Words still mean things, you know. I mean, I’m willing to give some leeway for this thing infecting magic instead of plants, as per the literal definition, but that’s still a far cry from “conscious attack.”
Suddenly the boys freak out, engage in some weird macho posturing like they’re going to scare whatever they just felt coming, and hide Feyre behind some magic. And then, oh look, it’s the extra-hot-boy from the it’s-totally-not-rape-because-it’s-a-dude night. His name is Rhysand. He’s here to be “bad boy sexy all in black” and mock people.
There’s lots of vague talk, but Rhys once again brings up the idea that there’s something Tamlin’s supposed to be doing and he’s not doing it. “Resigned to his fate,” apparently. Maybe Feyre will actually get curious this time and we’ll learn something.
Oh, and Rhys is High Lord of the Night Court because there’s no room in this story for characters other than High Lords. A full and robust world? Why bother when everyone who’s actually important can be a handsome prince? Rhys is also affiliated (in a biblical sense) with someone named Amarantha. Seeing as she’s the only non-servant lady in this story besides Feyre, I’m assuming she’s made of pure evil.

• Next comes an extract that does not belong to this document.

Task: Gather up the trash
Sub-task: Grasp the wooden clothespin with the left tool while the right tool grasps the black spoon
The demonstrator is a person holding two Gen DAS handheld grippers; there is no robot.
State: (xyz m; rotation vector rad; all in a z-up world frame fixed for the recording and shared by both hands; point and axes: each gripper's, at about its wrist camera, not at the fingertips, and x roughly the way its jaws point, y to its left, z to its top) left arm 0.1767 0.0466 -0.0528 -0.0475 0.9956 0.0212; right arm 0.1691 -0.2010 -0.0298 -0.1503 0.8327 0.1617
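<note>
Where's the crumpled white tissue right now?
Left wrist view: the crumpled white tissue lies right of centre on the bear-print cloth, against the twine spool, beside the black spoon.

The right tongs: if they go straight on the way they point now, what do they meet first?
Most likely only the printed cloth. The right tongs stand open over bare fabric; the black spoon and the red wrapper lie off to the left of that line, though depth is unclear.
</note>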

Heaven forbid this book do anything new or interesting.
Rhys finally notices Feyre there, and we get pages of posturing that just show off Rhys being bad but don’t amount to much. It might be interesting if we’d had it, like, 18 chapters ago. Rhys is at least good at having fun at being evil, so it’s potentially entertaining. It’s not really good, pretty cartoon-villain-y actually, but it’s entertaining. I like a ridiculously hammy villain now and again.